EXERCISE REQUIREMENTS: Select, from the data, each line where "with" occurs.

*** Opening of PROVIDED MATERIAL ***

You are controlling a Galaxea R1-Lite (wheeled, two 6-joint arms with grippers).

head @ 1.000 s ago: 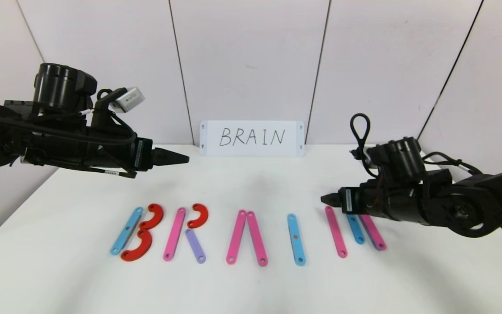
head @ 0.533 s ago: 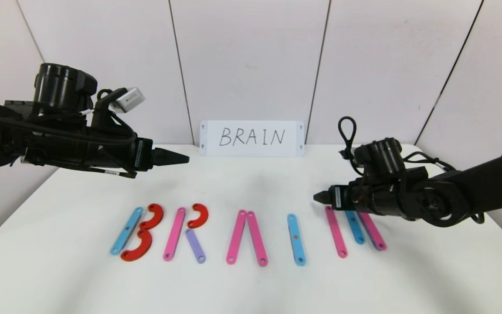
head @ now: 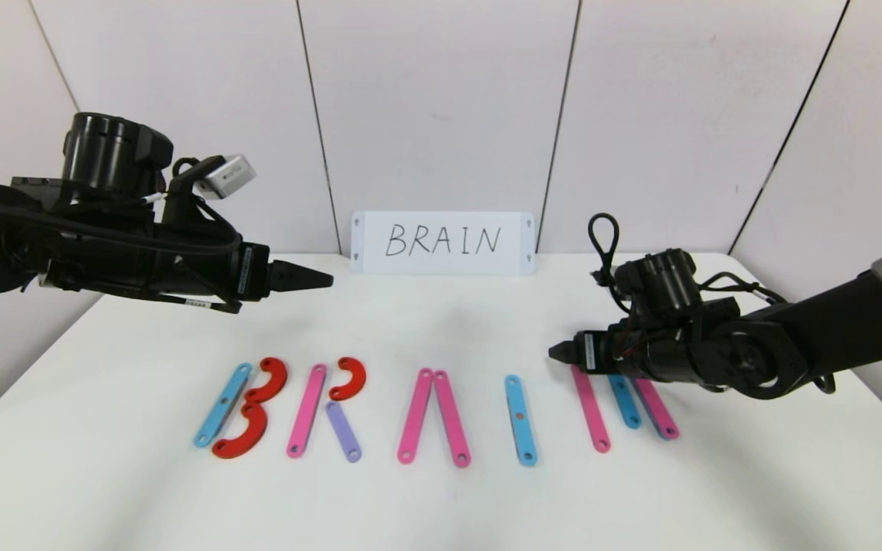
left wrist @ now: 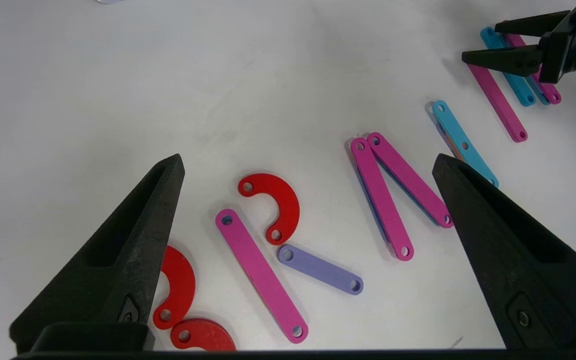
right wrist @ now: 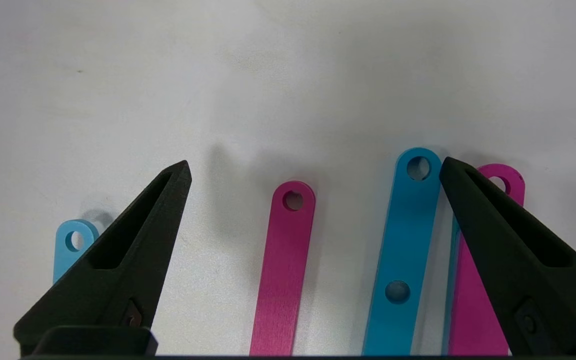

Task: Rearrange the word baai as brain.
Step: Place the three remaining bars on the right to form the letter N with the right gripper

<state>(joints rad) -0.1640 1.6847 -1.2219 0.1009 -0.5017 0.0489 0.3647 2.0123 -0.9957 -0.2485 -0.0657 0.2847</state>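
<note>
While the strip letters [head: 441, 413] are lying in a row along the near part of the white worktop [head: 104, 497], the right pincer [head: 556, 353] is hovering released and empty just over the last letter, its body hiding the far ends of that letter's blue strip [head: 625, 403] and outer pink strip [head: 657, 411]. Farther back, the left pincer [head: 326, 280] is hanging spread wide and empty, above and behind the red curves [head: 257, 405]. The BRAIN card [head: 442, 242] is standing against the wall.

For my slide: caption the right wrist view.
Open right gripper hovers over pink bar and blue bar on white table.
</note>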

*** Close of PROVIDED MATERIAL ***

RESULT:
You are controlling a Galaxea R1-Lite (wheeled, two 6-joint arms with grippers).
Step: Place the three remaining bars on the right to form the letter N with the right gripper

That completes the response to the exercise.